▶ _Task_
Only the lines below from the one that contains "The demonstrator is" through the one that contains "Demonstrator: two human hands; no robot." should appear in your answer, exact and without pictures.

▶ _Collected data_
= = = = =

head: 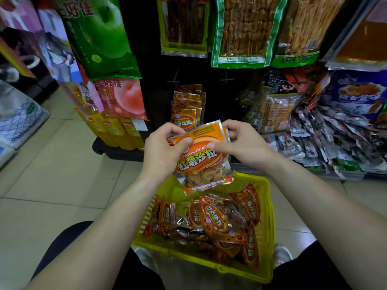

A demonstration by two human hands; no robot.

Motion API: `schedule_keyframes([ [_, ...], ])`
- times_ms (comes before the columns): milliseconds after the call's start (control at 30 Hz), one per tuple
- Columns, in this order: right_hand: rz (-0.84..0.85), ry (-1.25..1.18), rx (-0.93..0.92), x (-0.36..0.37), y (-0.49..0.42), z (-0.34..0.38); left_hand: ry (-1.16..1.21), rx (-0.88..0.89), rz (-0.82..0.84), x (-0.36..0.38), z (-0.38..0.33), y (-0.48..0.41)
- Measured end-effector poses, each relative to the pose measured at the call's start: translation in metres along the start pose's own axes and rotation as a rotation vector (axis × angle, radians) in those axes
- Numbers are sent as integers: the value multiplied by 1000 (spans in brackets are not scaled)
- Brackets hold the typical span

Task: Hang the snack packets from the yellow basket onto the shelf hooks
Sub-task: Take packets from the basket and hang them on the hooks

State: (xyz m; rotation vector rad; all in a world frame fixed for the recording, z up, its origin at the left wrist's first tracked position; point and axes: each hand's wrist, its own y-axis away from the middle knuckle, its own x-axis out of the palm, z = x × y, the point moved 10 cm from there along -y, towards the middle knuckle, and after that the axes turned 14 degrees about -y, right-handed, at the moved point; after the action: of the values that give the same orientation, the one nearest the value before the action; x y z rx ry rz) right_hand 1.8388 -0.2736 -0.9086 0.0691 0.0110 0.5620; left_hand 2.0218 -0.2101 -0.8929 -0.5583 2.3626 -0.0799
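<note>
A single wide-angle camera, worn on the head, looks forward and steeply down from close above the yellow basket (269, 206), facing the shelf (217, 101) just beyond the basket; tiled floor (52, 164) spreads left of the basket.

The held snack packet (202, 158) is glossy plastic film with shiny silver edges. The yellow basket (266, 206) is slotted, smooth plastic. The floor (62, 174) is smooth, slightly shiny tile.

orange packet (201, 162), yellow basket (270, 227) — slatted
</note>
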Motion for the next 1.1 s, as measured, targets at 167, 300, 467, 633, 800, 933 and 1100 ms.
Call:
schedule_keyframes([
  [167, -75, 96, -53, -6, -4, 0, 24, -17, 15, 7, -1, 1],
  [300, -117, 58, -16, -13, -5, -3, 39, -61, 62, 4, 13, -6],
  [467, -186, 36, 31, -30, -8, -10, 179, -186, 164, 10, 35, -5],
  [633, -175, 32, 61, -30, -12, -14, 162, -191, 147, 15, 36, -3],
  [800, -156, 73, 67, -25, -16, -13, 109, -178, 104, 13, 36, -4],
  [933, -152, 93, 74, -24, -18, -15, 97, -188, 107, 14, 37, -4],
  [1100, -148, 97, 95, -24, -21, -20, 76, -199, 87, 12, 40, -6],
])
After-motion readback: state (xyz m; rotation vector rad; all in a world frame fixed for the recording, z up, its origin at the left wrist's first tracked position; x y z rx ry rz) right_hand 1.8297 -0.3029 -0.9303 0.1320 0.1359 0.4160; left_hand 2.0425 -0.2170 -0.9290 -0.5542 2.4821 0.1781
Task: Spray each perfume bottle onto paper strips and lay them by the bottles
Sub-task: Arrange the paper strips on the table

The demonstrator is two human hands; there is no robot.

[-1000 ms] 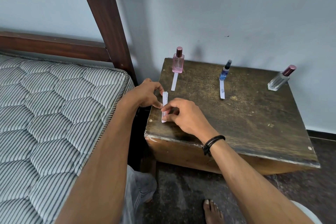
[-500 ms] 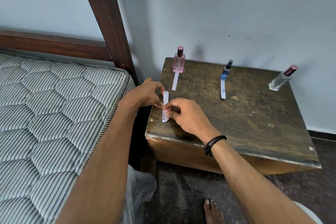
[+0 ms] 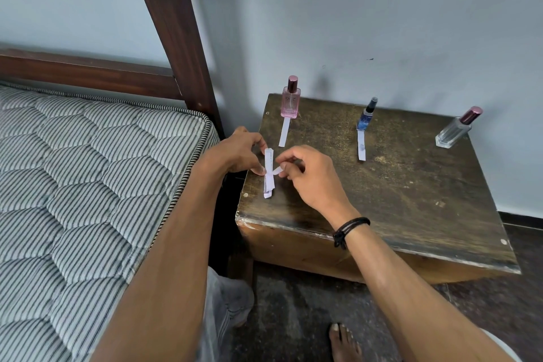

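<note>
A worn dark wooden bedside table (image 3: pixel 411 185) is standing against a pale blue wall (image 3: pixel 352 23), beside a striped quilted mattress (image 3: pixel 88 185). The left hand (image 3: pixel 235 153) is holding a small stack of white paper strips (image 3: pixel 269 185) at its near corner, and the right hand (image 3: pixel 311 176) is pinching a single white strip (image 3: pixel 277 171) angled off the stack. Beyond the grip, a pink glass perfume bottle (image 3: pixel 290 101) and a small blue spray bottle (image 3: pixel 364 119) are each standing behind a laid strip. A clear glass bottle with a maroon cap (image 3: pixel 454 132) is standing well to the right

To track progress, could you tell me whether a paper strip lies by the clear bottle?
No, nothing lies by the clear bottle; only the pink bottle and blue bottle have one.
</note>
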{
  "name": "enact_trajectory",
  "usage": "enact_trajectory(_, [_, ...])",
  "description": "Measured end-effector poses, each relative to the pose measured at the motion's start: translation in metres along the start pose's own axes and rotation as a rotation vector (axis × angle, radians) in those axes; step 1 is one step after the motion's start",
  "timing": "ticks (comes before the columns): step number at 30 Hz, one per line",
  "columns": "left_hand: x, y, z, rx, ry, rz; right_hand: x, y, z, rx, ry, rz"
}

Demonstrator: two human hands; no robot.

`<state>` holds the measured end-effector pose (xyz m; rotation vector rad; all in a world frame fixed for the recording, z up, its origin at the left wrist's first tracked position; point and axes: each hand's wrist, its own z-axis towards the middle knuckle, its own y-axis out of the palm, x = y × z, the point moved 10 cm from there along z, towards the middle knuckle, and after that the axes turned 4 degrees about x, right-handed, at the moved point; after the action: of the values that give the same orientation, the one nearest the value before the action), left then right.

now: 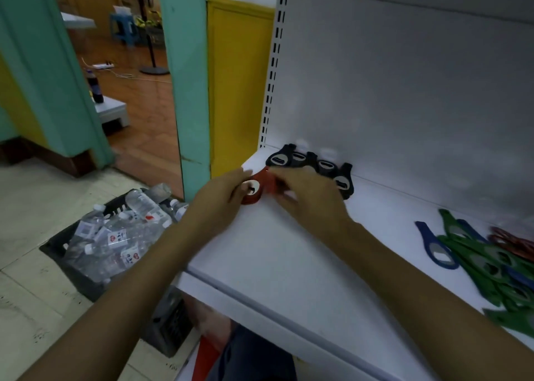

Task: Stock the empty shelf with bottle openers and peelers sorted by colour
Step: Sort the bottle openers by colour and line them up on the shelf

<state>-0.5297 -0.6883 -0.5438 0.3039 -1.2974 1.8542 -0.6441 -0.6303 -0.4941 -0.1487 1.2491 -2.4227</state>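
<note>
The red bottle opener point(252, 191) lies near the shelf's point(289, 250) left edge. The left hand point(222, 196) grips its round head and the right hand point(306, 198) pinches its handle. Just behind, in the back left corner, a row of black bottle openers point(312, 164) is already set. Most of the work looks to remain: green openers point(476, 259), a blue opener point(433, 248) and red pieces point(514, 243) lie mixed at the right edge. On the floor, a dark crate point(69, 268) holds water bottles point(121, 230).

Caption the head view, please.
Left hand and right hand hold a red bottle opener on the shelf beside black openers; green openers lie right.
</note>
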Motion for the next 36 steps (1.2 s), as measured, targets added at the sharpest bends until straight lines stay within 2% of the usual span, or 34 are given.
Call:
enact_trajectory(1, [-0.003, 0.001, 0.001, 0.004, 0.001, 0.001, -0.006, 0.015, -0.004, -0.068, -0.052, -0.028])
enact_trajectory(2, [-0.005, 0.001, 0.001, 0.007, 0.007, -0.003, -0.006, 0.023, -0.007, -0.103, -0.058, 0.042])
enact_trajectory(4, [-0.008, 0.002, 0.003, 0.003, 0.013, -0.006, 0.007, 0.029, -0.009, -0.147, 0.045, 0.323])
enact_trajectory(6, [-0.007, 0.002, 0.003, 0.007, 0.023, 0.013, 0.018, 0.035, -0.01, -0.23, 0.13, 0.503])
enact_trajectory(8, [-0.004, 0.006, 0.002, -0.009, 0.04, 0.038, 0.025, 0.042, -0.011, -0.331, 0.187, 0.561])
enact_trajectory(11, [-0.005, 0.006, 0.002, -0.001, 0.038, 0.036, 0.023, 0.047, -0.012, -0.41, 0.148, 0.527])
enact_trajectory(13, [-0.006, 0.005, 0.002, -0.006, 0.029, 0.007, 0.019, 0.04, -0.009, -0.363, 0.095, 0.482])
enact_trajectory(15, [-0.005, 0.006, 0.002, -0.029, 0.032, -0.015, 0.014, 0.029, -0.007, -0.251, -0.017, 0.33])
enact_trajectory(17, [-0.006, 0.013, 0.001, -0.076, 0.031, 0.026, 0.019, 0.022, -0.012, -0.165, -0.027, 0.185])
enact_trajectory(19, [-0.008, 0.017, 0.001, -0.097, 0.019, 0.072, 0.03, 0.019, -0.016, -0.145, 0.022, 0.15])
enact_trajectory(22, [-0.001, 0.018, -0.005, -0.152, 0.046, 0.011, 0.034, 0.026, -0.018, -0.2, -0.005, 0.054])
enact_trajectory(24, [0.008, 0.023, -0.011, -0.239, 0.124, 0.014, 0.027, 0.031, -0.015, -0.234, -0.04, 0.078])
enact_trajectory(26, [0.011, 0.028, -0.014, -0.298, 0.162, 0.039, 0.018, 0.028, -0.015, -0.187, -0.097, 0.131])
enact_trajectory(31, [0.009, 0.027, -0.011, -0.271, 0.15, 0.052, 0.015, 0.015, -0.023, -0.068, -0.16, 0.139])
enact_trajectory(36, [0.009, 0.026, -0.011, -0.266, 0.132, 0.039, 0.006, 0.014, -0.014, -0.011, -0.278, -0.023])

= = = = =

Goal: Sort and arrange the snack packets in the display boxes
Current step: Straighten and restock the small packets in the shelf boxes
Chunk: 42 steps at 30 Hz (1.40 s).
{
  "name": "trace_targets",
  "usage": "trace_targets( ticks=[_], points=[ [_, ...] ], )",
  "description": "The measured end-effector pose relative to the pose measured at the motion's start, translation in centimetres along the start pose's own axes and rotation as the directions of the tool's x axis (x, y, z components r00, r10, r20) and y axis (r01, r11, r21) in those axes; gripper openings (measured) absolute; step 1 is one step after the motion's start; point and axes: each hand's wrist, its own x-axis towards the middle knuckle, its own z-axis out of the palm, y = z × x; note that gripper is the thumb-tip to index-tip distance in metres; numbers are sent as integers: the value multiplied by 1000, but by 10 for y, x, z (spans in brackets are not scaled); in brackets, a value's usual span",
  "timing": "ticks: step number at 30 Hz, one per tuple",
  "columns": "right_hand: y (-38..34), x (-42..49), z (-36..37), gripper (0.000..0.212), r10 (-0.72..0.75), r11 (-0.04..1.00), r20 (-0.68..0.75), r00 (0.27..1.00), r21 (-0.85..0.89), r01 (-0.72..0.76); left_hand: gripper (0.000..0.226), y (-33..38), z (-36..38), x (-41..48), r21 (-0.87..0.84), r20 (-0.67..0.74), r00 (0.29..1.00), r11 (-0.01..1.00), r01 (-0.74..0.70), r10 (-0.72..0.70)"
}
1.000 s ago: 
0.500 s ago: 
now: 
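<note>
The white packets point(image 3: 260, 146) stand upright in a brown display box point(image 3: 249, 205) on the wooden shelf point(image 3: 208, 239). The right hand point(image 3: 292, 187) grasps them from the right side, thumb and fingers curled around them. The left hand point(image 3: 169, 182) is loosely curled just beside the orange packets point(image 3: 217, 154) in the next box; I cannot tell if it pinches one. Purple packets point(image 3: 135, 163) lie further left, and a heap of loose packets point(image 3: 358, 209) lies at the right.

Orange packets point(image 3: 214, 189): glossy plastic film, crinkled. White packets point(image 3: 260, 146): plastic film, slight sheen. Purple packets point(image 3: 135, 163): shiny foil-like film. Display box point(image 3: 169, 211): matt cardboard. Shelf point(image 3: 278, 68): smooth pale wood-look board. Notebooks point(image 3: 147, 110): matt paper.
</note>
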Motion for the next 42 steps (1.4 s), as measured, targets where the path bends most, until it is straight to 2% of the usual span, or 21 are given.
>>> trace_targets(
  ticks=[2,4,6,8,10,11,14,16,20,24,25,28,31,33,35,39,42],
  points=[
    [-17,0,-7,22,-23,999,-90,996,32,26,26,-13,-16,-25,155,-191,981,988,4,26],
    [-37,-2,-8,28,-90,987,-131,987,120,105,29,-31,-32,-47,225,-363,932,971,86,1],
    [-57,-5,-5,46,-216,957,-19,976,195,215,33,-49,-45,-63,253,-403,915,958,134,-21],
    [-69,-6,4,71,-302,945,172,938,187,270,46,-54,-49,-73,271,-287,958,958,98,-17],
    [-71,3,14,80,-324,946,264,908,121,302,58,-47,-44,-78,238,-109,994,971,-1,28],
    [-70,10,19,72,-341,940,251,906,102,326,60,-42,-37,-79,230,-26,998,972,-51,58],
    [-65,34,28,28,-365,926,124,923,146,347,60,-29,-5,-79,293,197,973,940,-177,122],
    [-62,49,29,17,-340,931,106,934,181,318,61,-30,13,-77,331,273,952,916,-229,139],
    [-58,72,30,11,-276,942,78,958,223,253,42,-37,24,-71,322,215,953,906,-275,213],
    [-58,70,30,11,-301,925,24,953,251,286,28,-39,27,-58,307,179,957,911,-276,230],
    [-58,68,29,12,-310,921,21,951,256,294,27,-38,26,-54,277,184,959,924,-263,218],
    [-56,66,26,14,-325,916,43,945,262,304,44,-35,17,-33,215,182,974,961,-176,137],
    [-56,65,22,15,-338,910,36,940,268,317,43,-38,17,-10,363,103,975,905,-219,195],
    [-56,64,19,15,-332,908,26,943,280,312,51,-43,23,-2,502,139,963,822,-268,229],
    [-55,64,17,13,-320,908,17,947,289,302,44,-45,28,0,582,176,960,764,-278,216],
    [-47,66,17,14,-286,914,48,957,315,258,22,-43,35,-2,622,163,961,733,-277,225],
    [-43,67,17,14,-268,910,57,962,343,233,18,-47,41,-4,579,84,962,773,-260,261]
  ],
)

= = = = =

▶ _Exercise output_
The demonstrator is two human hands; there is no robot.

[-1000 ms] 
[-500 ms] 
[+0 ms] 

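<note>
A worn dark wooden bedside table (image 3: pixel 411 185) is standing against a pale blue wall (image 3: pixel 352 23), beside a striped quilted mattress (image 3: pixel 88 185). The left hand (image 3: pixel 235 153) is holding a small stack of white paper strips (image 3: pixel 269 185) at its near corner, and the right hand (image 3: pixel 311 176) is pinching a single white strip (image 3: pixel 277 171) angled off the stack. Beyond the grip, a pink glass perfume bottle (image 3: pixel 290 101) and a small blue spray bottle (image 3: pixel 364 119) are each standing behind a laid strip. A clear glass bottle with a maroon cap (image 3: pixel 454 132) is standing well to the right

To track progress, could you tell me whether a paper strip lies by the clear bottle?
No, nothing lies by the clear bottle; only the pink bottle and blue bottle have one.
</note>
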{
  "name": "enact_trajectory",
  "usage": "enact_trajectory(_, [_, ...])",
  "description": "Measured end-effector poses, each relative to the pose measured at the motion's start: translation in metres along the start pose's own axes and rotation as a rotation vector (axis × angle, radians) in those axes; step 1 is one step after the motion's start",
  "timing": "ticks (comes before the columns): step number at 30 Hz, one per line",
  "columns": "left_hand: x, y, z, rx, ry, rz; right_hand: x, y, z, rx, ry, rz"
}

Demonstrator: two human hands; no robot.

No further output is required for this answer.